Artificial intelligence used to quickly and accurately diagnose eye diseases

Robert Scammell 23 February 2018 (Last Updated November 22nd, 2018 11:31)
Artificial intelligence used to quickly and accurately diagnose eye diseases
The machine decided whether a patient should be referred for treatment within 30 seconds and with over 95% accuracy.

Researchers have used an artificial intelligence (AI) and machine learning tool to speed up the screening process for patients with retinal diseases, potentially cutting time to diagnoses and treatment.

Scientists at Shiley Eye Institute at UC San Diego Health and University of California San Diego School of Medicine, with colleagues in China, Germany and Texas developed the solution.

It uses an AI-based convolutional neural network—a class of deep machine learning used to analyse visual imagery—to review more than 200,000 eye scans. The scans were conducted with optical coherence tomography, a non-invasive technology that bounces light off the retina to create two and three-dimensional representations of tissue.

The researchers then used a technique called transfer learning, in which knowledge gained solving one problem is stored and applied to another, before using occlusion testing to identify the areas in each image that are of greatest interest.

“Machine learning is often like a black box where we don’t know exactly what is happening,” said senior author Kang Zhang, MD, PhD, professor of ophthalmology at Shiley Eye Institute and founding director of the Institute for Genomic Medicine at UC San Diego School of Medicine.

“With occlusion testing, the computer can tell us where it is looking in an image to arrive at a diagnosis, so we can figure out why the system got the result it did. This makes the system more transparent and increases our trust in the diagnosis.”

Current computational approaches are laborious and expensive, requiring millions of images to train an AI system.

With simple training the researchers found the machine performed similarly to a well-trained ophthalmologist.
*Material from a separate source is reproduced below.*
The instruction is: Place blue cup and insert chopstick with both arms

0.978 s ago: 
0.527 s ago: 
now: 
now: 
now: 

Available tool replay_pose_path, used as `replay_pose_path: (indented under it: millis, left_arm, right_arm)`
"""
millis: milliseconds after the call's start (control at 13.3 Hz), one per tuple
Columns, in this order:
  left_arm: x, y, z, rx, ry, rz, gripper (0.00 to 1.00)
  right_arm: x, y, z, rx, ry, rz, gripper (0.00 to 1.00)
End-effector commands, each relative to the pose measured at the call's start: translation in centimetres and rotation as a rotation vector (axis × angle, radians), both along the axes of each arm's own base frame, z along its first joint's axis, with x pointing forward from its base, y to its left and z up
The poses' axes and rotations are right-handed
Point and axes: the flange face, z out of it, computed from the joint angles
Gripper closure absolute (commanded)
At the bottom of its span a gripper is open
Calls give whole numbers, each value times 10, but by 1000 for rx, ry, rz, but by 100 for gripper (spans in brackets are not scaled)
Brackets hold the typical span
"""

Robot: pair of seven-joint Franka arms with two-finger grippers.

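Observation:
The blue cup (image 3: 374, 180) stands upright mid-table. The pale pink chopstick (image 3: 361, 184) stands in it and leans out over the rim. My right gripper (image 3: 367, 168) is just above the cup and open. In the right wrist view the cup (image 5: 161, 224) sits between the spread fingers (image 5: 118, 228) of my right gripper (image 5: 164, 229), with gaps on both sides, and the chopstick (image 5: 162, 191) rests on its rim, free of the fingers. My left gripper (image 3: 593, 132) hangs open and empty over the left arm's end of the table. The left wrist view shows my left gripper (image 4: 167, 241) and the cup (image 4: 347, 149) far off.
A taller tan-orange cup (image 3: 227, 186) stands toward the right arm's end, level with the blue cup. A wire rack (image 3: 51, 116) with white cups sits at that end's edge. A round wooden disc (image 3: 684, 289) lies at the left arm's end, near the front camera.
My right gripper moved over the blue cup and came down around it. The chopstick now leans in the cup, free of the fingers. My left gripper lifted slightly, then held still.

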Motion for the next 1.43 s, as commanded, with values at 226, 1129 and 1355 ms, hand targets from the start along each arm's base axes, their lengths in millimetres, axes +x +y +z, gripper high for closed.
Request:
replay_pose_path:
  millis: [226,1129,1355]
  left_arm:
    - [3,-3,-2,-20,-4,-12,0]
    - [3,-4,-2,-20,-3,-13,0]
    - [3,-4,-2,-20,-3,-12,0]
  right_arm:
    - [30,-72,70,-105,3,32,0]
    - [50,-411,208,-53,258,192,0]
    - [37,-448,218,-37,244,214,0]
It decided whether a patient should be referred for treatment within 30 seconds and with over 95% accuracy.

“Artificial intelligence has huge potential to revolutionise disease diagnosis and management by doing analyses and classifications involving immense amounts of data that are difficult for human experts—and doing them rapidly,” said Zhang.

The scientists also applied AI technology to the diagnosis of childhood pneumonia, based on machine analyses of chest X-rays. They found that the computer was able to differentiate between viral and bacterial pneumonia with more than 90% accuracy.

Zhang also believes that AI technology has many more potential medical applications, such as discerning between benign and malignant lesions detected on scans.

The findings are published in the 22 February issue of Cell.